Bizlerin özentisi içinde yanıp tutuştuğumuz ülkeler çok iyi biliyorlar kayıplarının nerelerde olduğunu. Sosyal yönden etkin çalışan kurumları hatta devletin sosyal yardım kuruluşları, psikolojik destek programları, ruh sağlığını herhangi bir organın sağlığının korunması kadar önemle ele alan kuruluşları var. Bir yandan kendi sosyalliklerini, bir yandan da insanlarının huzurunu sağlamak için uğraşıyorlar... Ancak bizde: "Ben deli değilim!" deyiveririz... Ekonomik sıkıntıyla televizyonun en lezzetli, en hayatı kolaylaştırır, en refah ürünlerinin reklamlarını izle, dizilerdeki evler, arabalar, yakışıklılar, bir içim su güzellikler, entrikalar nasıl yapılır, nasıl yalan söylenir, nasıl yeraltı dünyası olunur, nasıl düşman kesilinir ya da sorunlar nasıl da hemencecik çözülüverir, insanların özel hayatlarını, birbirlerine atıp tutmalarını izlemenin dayanılmaz hafifliği... Sonra bir de felaket haberleri var. Eğer dakikalarca aynı görüntüler; aynı felaket sözcükler ve yürek tırmalayan ses tiziyle tekrarlanmazsa olmaaaz!. İyice ciğerimize işlemeli... Düşünmeye bile meyil vermeden, iliklerimize kadar geçmeli ki kinimiz yücelsin, ya da sinelim çıkmayalım, gitmeyelim bir yere... Üstelik bunlar bile konusuna göre, aptal olamayacak kadar zekilerimizce yapıldığından taş da gediğini buluyor...
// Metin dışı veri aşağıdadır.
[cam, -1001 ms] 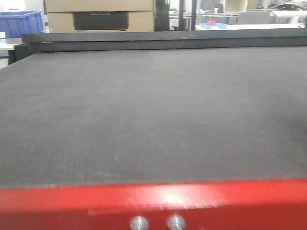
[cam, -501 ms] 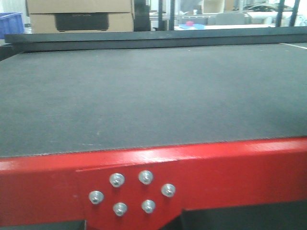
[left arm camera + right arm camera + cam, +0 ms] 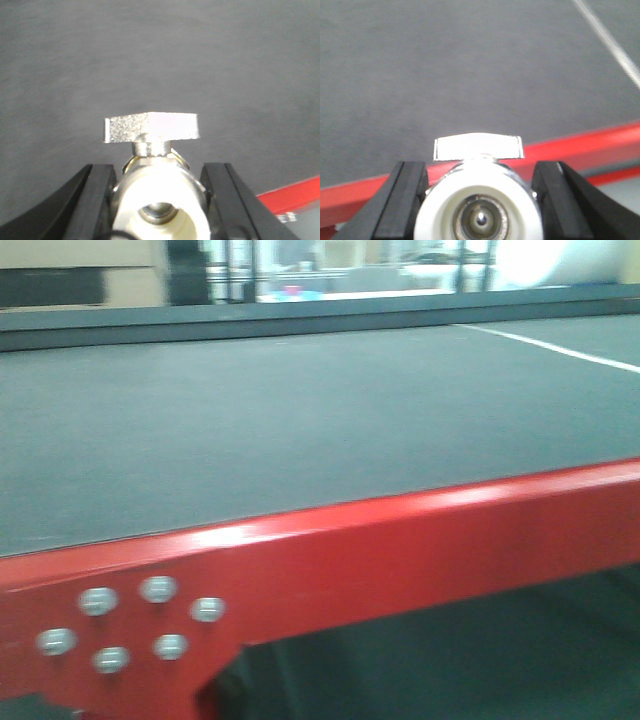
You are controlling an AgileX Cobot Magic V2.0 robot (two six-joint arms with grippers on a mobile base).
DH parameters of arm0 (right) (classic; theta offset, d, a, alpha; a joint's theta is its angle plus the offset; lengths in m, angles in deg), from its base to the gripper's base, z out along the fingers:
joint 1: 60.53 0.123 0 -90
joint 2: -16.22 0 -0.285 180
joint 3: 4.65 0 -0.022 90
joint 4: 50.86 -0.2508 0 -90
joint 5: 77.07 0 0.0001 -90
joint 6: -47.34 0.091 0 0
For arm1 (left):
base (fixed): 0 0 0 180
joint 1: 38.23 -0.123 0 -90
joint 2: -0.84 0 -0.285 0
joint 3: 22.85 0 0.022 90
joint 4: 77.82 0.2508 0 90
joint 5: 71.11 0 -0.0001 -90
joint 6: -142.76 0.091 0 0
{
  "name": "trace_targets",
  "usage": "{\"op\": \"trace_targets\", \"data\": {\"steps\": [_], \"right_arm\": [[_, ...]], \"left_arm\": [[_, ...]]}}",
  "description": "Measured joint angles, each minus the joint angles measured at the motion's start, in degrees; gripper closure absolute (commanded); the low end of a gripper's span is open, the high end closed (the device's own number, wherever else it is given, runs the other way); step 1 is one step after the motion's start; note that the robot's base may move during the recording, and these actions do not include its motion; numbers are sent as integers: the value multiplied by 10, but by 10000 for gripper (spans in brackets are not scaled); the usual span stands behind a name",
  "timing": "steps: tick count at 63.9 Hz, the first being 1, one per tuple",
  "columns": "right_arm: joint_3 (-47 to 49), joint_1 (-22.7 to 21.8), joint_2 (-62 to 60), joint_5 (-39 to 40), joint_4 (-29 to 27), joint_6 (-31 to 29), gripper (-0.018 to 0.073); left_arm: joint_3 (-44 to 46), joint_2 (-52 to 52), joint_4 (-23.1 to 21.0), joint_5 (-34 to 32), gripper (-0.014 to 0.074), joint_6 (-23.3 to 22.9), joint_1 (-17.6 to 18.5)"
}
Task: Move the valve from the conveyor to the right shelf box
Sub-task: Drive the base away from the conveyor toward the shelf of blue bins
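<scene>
Dark grey conveyor (image 3: 300, 430) fills the front view, edged along its near side by a red frame (image 3: 420, 540). Compared with the two earlier front views, the whole scene has slid leftward. The cardboard box (image 3: 70, 280) behind the belt is now almost out at the left edge, a white line (image 3: 560, 348) on the belt has come in at the right, and the cluster of bolts (image 3: 130, 625) on the frame has shifted to the lower left. The picture is blurred by motion. Taken together, this suggests the base is swinging toward the right, where the shelf box should stand; no shelf or box is visible yet.

No valve lies loose on the visible belt, so the pick appears done and the carry is under way. The left end effector (image 3: 160, 200) is closed partway, its black fingers (image 3: 95, 195) pressed against both sides of a valve (image 3: 160, 215), white end toward the camera and metal handle (image 3: 150, 127) pointing away, above the belt. The right end effector (image 3: 477, 200) grips a second valve (image 3: 477, 215) in the same way, above the belt's red edge.
</scene>
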Motion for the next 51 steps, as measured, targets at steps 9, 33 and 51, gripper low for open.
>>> {"op": "trace_targets", "data": {"steps": [9,33,51], "right_arm": [[0,0,0,0,0,0,727],[0,0,0,0,1,0,727],[0,0,0,0,1,0,727]], "left_arm": [[0,0,0,0,707,0,0],[0,0,-1,-1,707,0,0],[0,0,-1,-2,707,0,0]]}}
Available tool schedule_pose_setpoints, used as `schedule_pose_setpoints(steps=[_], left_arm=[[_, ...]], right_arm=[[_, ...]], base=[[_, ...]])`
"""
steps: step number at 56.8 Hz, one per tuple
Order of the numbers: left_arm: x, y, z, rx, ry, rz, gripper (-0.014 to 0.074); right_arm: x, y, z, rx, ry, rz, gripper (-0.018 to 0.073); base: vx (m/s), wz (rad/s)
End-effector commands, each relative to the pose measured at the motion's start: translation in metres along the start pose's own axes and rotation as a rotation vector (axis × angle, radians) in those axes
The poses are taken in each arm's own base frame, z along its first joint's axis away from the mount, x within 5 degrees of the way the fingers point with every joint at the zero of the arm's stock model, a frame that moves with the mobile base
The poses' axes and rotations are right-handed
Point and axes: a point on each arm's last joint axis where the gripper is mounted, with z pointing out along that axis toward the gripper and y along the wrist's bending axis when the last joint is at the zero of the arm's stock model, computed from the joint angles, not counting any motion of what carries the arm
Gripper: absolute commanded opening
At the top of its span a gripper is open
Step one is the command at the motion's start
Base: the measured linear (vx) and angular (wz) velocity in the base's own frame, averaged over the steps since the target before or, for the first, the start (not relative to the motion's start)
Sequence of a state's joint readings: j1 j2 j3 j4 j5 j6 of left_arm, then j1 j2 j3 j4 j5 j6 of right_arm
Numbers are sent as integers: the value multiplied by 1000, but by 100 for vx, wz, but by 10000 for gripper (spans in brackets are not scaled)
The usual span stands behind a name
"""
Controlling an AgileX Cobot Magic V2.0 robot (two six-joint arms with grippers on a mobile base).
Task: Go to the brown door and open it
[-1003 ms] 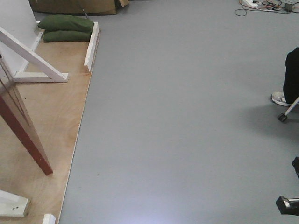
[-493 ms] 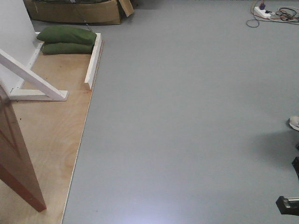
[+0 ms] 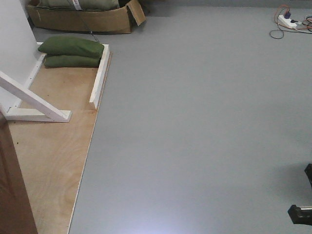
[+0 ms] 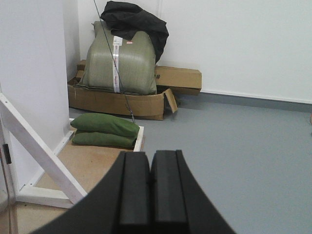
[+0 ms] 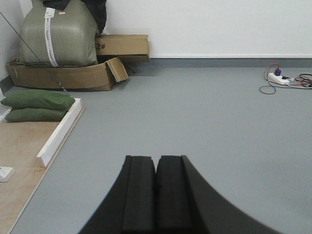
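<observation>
**Brown door at near left edge; both grippers pressed closed on nothing**

Nearest, in the wrist views: left gripper [image 4: 150,163] with black pads pressed flat together, nothing between; right gripper [image 5: 156,165] likewise closed up on nothing, hanging over the grey floor [image 3: 195,122].

At near left of the front view, only a glossy reddish-brown wedge of the brown door [image 3: 13,195], cut off by the picture edge, over the plywood platform [image 3: 53,161]; handle and lock out of sight.

Farther along the platform, a slanted white brace [image 3: 34,100] against a white wall panel [image 3: 12,44]. Along the platform's right edge, a white batten [image 3: 100,73].

At the platform's far end, two dark green sandbags [image 3: 70,46], one stacked on the other, right up against the batten.

Beyond those, an open cardboard box [image 3: 83,20] holding a big olive sack [image 4: 134,63], a black garment [image 4: 139,19] draped on top, all against the far wall.

Far right, a power strip [image 3: 287,20] with tangled cables on the floor.
</observation>
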State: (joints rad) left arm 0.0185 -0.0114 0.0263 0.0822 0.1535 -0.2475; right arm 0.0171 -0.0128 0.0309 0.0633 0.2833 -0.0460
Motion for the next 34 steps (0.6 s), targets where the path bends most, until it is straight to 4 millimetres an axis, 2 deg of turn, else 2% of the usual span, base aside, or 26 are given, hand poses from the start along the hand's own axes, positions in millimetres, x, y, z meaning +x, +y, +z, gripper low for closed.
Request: schedule_pose_setpoints(steps=[1, 34], left_arm=[[-13, -3, -3, 31, -105, -14, -3], [-13, -3, -3, 31, -105, -14, -3]], right_arm=[[-6, 0, -1, 6, -88, -6, 0], [-6, 0, -1, 6, -88, -6, 0]], base=[[8, 1], [4, 0]])
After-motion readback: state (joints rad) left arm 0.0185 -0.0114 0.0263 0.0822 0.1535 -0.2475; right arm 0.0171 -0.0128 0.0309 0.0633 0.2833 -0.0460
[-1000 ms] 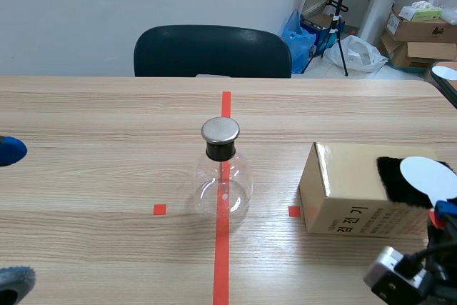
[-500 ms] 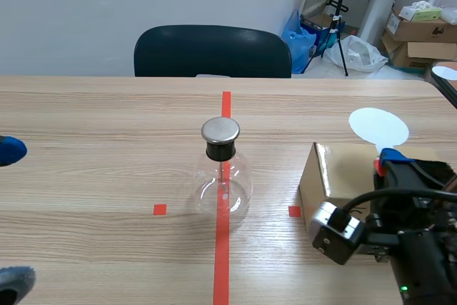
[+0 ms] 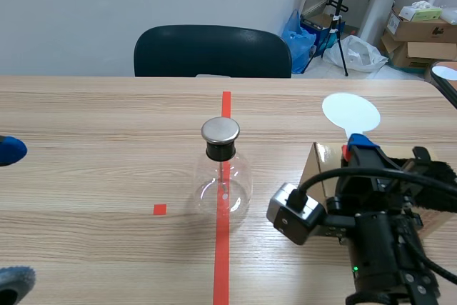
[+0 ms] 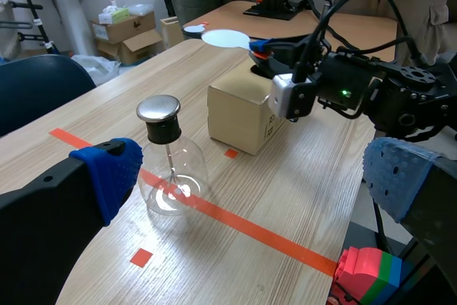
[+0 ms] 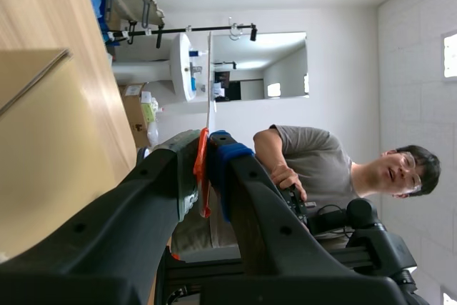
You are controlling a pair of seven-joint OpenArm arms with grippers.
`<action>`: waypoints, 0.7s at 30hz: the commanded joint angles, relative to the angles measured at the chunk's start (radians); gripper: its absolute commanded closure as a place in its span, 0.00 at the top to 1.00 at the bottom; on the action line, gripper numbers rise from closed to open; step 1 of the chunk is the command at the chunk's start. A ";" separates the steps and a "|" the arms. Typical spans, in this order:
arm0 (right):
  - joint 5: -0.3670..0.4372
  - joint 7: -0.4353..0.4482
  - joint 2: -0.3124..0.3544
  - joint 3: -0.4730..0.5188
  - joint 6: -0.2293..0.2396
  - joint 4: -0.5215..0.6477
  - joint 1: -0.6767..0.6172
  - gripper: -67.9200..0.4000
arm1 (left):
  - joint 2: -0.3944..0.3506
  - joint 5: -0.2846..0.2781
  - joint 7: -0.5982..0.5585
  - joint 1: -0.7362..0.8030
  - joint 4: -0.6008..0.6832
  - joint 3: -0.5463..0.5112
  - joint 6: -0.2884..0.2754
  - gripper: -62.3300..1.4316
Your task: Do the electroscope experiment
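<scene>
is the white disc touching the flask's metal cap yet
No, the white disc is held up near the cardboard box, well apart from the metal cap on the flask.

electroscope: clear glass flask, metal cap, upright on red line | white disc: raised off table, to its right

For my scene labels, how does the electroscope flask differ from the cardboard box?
The electroscope flask is clear, rounded and metal-capped; the cardboard box is opaque and square-edged. The flask stands on the red tape line; the box sits off it. Both rest on the table.
</scene>
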 commanded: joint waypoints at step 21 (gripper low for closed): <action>-0.001 -0.043 0.058 -0.179 0.118 0.006 0.079 0.02 | 0.006 -0.014 0.387 -0.459 -0.222 0.288 -0.002 0.06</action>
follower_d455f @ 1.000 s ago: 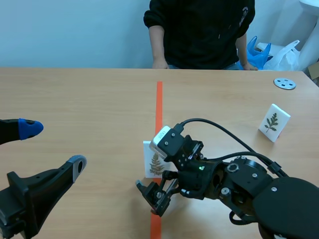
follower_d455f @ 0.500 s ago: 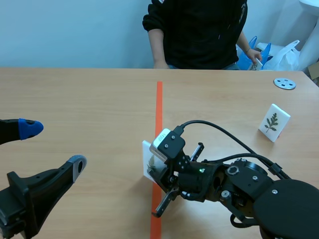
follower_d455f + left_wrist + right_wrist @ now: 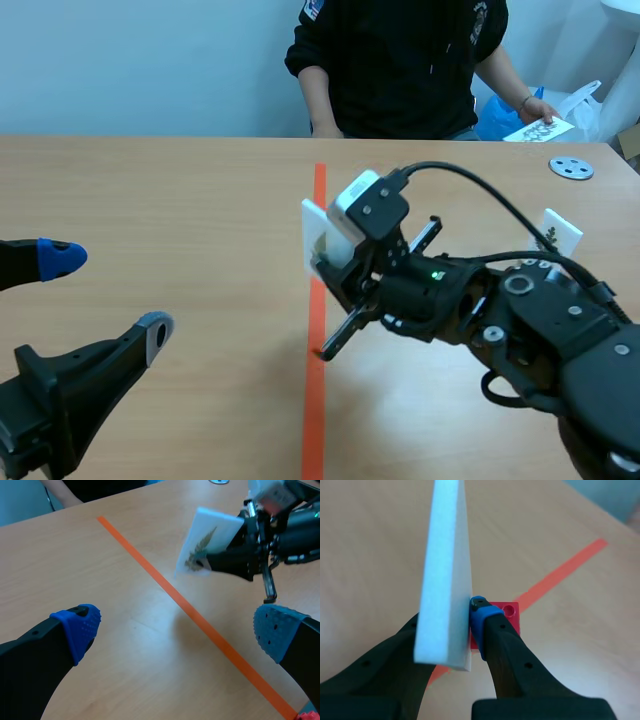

Zihnimin duracağı yok şu aptal kutusuna.”Ya çocuklar?” deyiverdi şimdi de… Haksız değil… Tabi bizim açımızdan…
Annelere büyük kolaylık, rahatlık, en azından işlerini yapıp, yetişme telaşlarını azaltıyor. Nasıl mı: Bebek ya da çocuk ana kucağına bağlanır ya da oturtulur emin bir yere. Özellikle oturduğu yerin emin olması gerekir, düşmesin, başına bir iş gelmesin. Hatta tanıdığım bir kişiye gittiğim ev ziyaretinde, 3 yaşındaki oğlunu bağlamış anakucağına, onu da bir kemerle kalorifer peteğine. Çocuk istese de uzaklaşamıyor, karşısında da ne olduklarını bile bilmediği gözünden geçip duran renkler, şekiller… Mutlaka hepsinde bir anlam vardır. Hatta hepimiz renklerin bile insanın iç dünyasını nasıl etkilediğini biliriz… İzlesin de büyüsün artık çocuklarımız… Büyüyüp akıllı olacaklar… Oğullarımız, kızlarımız… Bu örneği genellemek mi?… Pardon, herkes bu anne gibi bağlamıyor tabi ki. İnsaflı olanlar var. Yanlarında oturuyor, bir yandan da dantellerini, örgülerini örüyor, dergi, gazete okuyorlar. Ancak bir süre sonra buna da gerek kalmıyor, çünkü çocuklar akıllı büyüyor ne de olsa, televizyonun sözünden çıkmıyorlar… Sanki günümüzde yaşanılan durum da bu değil mi!... Demek ki bir neden oluyor ki sonuca geliniyor… Bir de bu kutu aptal olmayanların elinde bulundu mu, sonuca daha iyi varılıyor… Bozuk sesler mi? Hani bozuk düzen filan diyenler? Onlar da topluma, kurallara uysunlar canım! Ha uymuyorlarsa, kendileri bilirler, sınır kapıları açık çalışmalarına devam etmek isteyen düşünen beyinlere, gidebilirler… Kalanlar da ya asimile edilir ya da “Sen yok musun sen?” denilecektir haklı adaletle…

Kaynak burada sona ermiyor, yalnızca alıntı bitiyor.